Frémeaux & Associés / Socadisc
Chant World vintage

Dans les années 50, peu avant l’avènement mondialisé du rock n’ roll, le peuple de la nuit avait déjà besoin de se trémousser. Des deux côtés de l’Atlantique (comme de ceux de la Méditerranée), des ensembles de rythmes et de danse se vouaient alors à satisfaire ce besoin aussi légitime que naturel. Comprenant les opportunités de cette demande, une ribambelle de chefs d’orchestre investit ce marché, parmi lesquels un musicien aussi cosmopolite que le Libanais Wadih Georges (aka Bob) AZZAM, né en 1925 à Alexandrie. Défonçant les hit-parades avec trois hits consécutifs, entrés depuis au patrimoine (“Mustapha”, “Fais Moi Le Couscous, Chéri” et “C’est Écrit Dans le Ciel”), cet entrepreneur en électronique ne tarda pas à se tailler une place aussi enviable que fugace dans le paysage des variétés françaises. C’est qu’avec le twist et les yéyés en embuscade, les déhanchements à la papa n’allaient pas tarder à céder le pas à ce rock anglo-saxon qui dominerait la décennie suivante. Comme l’a signalé en son temps ce grand défricheur d’incongruités orientalisantes que demeure Jonathan Richman, cette anthologie (pertinemment annotée par Philippe Comoy) déploie l’éventail jovial et insouciant par la grâce duquel AZZAM et son ensemble ensoleillèrent les nuits européennes.
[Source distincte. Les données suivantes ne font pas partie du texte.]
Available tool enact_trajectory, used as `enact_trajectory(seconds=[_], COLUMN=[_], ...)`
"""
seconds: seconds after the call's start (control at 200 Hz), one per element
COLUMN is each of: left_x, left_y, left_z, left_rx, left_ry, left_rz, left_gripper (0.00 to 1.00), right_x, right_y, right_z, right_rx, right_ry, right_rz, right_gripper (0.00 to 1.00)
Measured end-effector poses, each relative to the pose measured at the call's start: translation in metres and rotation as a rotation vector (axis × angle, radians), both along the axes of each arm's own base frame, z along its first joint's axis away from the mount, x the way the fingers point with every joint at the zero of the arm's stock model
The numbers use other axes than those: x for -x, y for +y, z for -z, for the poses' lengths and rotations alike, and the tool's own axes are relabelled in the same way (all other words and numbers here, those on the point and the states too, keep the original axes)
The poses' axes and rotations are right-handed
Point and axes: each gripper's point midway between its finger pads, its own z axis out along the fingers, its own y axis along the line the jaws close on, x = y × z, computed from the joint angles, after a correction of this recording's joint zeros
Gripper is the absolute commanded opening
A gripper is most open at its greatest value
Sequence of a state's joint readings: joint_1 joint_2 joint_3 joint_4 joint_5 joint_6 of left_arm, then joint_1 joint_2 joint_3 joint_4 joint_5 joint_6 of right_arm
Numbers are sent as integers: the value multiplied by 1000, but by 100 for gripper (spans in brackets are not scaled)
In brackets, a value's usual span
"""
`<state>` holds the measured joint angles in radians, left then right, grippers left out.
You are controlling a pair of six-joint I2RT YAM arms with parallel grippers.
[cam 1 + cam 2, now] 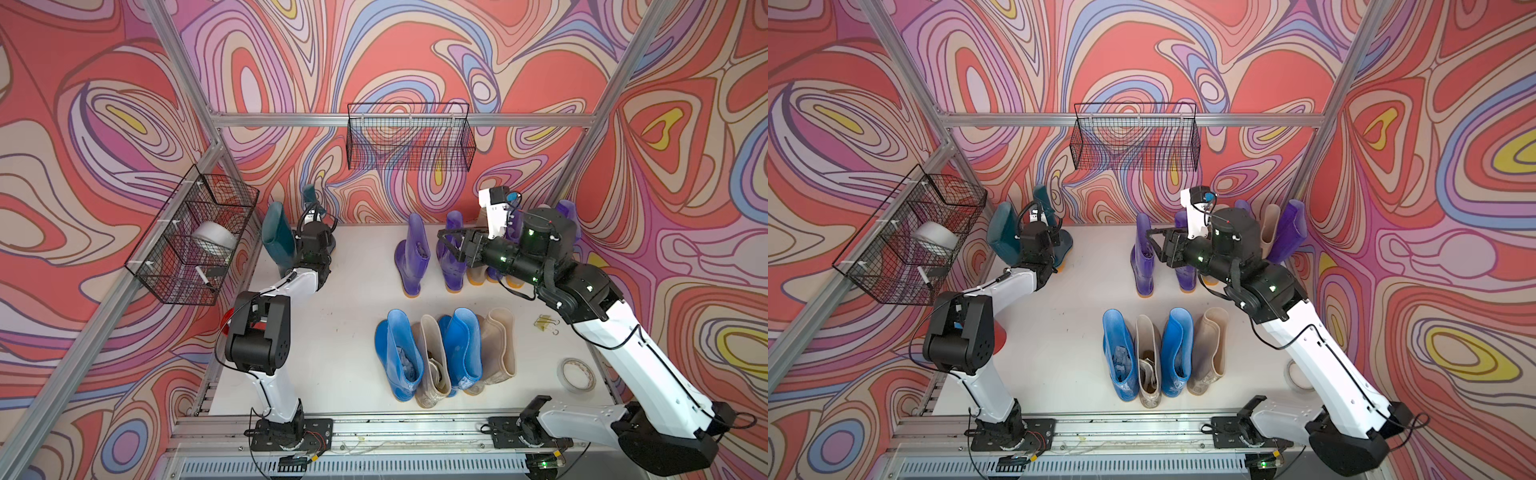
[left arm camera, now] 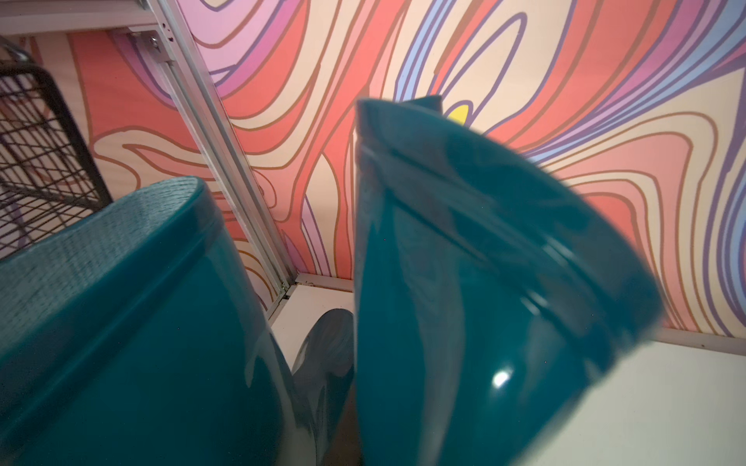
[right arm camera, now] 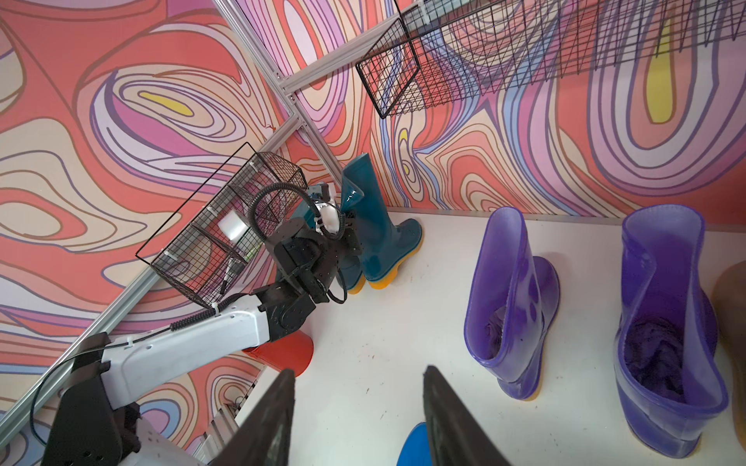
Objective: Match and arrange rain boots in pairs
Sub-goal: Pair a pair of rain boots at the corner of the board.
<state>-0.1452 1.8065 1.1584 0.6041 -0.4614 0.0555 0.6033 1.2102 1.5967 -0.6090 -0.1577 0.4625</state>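
While the left gripper [image 3: 348,222], jaws closed, is clamped on the standing dark teal boot [image 3: 379,242] at ten o'clock on the table [image 1: 353,299], the right gripper [image 3: 359,371], jaws half-parted, is empty.

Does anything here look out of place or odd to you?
Yes. The front row alternates blue boots and beige boots instead of pairing colours. In the far corner, the left claw pinches a teal boot at its top, squashing it flat.
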Motion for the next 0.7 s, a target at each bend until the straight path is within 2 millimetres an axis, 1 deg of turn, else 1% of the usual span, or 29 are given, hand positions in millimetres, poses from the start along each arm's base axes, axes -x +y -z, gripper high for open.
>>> enact_trajectory(seconds=[0.015,0.1,0.15,0.18,0.205,0.24,0.33,0.391,0.486,0.561,0.636,0.701], left_x=[1,10,16,20,23,27,34,37,39,39,39,38], left_y=[0,5,9,10,11,12,15,15,15,15,13,12], left_z=[2,12,19,22,24,25,22,17,12,9,8,9], left_rx=[-1,-1,-1,1,2,5,19,30,42,47,52,54], left_ry=[-2,-11,-11,-11,-11,-12,-40,-62,-80,-87,-89,-87], left_rz=[-3,-25,-40,-46,-50,-56,-66,-68,-67,-62,-55,-46], left_gripper=[0,14,18,25,36,46,59,64,67,72,78,80], right_x=[0,2,2,2,2,2,3,4,6,9,11,11], right_y=[0,-1,-2,-2,-2,-2,-3,-3,-5,-7,-9,-9], right_z=[0,4,7,8,10,12,17,17,15,12,10,10], right_rx=[0,0,-1,-1,-1,-2,-3,-5,-11,-19,-23,-25], right_ry=[0,8,16,20,23,28,41,43,39,32,28,26], right_rz=[1,2,3,4,4,5,7,8,11,14,14,14], right_gripper=[53,53,53,52,53,53,53,53,53,53,54,54])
Rock n’ roll à la mode shish-kebab (Ali Baba Twist”), adaptations du “Cha Cha Mambo” de Tito Puente (voire de pastiches italien et suisse tels que “Dracula Cha Cha Cha” et “Ven Aqui A Bailar”), de gospel en twist (“Amen”), d’afro-cubain de qualité (“La Pachanga”, “Ismaïla”, “Viens À Juan-Les-Pins”), swing jazz instrumental rétro (“Basel Street Blues”), reprises des Coasters, Paul Anka et Jimmy Duncan (“Fleur Du Diable” pour “Poison Ivy”, “You Are My Destiny” et “My Special Angel”), voire variété ritale héritée de Marino Marini (“Love In Portofino”, “Romantica”), on demeure interdit devant la fraîcheur sonore et instrumentale de ces ritournelles, alors pourtant sans autre prétention que le divertissement.